Nationalsozialismus:Deutsche Genetiker trifft "schwere Schuld"

Die Deutsche Gesellschaft für Humangenetik hat erstmals öffentlich die Verantwortung deutscher Wissenschaftler für den Massenmord an behinderten Menschen im Nationalsozialismus eingeräumt.

Deutsche Humangenetiker waren mitverantwotlich für den Massenmord an behinderten Menschen im Nationalsozialismus.
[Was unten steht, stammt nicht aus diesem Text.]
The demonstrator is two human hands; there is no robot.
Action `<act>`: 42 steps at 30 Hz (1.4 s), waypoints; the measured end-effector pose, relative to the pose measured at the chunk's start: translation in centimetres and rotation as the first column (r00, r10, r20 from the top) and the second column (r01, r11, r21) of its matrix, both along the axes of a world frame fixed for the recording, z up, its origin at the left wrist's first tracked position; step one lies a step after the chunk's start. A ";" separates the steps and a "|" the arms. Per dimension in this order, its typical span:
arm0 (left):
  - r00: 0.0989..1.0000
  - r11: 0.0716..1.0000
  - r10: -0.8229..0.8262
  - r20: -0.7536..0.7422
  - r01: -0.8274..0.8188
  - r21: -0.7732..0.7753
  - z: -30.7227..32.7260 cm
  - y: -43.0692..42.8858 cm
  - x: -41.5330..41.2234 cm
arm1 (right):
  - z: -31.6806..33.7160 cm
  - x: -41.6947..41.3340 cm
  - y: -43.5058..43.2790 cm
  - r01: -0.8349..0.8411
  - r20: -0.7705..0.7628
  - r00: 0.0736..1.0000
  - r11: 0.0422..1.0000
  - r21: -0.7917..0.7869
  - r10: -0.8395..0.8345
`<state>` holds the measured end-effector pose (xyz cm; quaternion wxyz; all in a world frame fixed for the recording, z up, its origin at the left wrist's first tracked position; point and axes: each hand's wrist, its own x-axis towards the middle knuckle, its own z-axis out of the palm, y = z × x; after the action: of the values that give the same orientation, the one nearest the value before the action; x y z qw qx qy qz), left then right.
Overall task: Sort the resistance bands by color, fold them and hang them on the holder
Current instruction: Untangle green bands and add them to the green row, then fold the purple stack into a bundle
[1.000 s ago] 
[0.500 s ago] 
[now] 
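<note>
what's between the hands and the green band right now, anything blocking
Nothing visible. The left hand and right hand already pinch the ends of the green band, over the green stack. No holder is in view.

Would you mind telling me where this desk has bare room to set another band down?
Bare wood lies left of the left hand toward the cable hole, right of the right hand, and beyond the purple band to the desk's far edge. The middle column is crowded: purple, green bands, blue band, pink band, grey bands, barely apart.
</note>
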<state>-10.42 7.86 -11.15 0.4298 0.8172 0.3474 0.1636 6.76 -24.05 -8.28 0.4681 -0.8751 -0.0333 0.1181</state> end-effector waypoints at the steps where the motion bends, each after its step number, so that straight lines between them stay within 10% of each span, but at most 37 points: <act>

Wie die Deutsche Gesellschaft für Humangenetik jetzt öffentlich einräumte, haben ihre damaligen Fachkollegen damit "schwere Schuld" auf sich geladen.

75 Jahre nach der Verkündung des "Gesetzes zur Verhütung erbkranken Nachwuchses" am 14. Juli 1933 sprach die Deutsche Gesellschaft für Humangenetik erstmals von einer maßgeblichen Beteiligung deutscher Ärzte und Wissenschaftler an den menschenverachtenden Paragrafen.

Diese seien sowohl an der Vorbereitung und pseudowissenschaftlichen Begründung als auch an den grausamen Zwangsmaßnahmen, die das Gesetz auslöste, beteiligt gewesen. Die Humangenetiker hätten damals ihre wissenschaftliche Autorität missbraucht.

Das Gesetz sei die Grundlage für eine systematische und gewalttätige Missachtung fundamentaler Menschenrechte gewesen: Nach 1933 wurden zunächst vermutlich 400.000 Menschen durch Zwangssterilisationen verstümmelt. Einige tausend starben an den Folgen dieser Operationen. Am Ende mündete die staatlich gesteuerte Entrechtung behinderter Menschen im Massenmord der sogenannten Euthanasieprogramme.

"Das Verhalten der Humangenetiker ist umso unverständlicher, als auch beim damaligen Kenntnisstand der Genetik die biologische Unsinnigkeit der Eugenik offenkundig war", erklärte die Gesellschaft. Das Gesetz sei damit auch ein historisches Dokument des Versagens von Wissenschaftlern.

"Im Bewusstsein ihrer historischen Verantwortung bekennen sich die Mitglieder der Deutschen Gesellschaft für Humangenetik zu ihrer Verpflichtung, ... für den Respekt vor allen Menschen in ihrer natürlichen genetischen Verschiedenheit einzutreten. Dies bedeutet insbesondere eine Absage an jede Form der Diskriminierung aufgrund ethnischer Merkmale oder aufgrund von genetisch bedingter Krankheit oder Behinderung", heißt es in ihrer Stellungnahme.

Die Erklärung wurde auf dem Internationalen Kongress für Genetik in Berlin veröffentlicht, der erstmals seit mehr als 80 Jahren in Deutschland tagt. Rund 2000 Wissenschaftler aus aller Welt werden bis Donnerstag die neuesten Entwicklungen der Vererbungslehre bei Menschen, Tieren und Pflanzen diskutieren.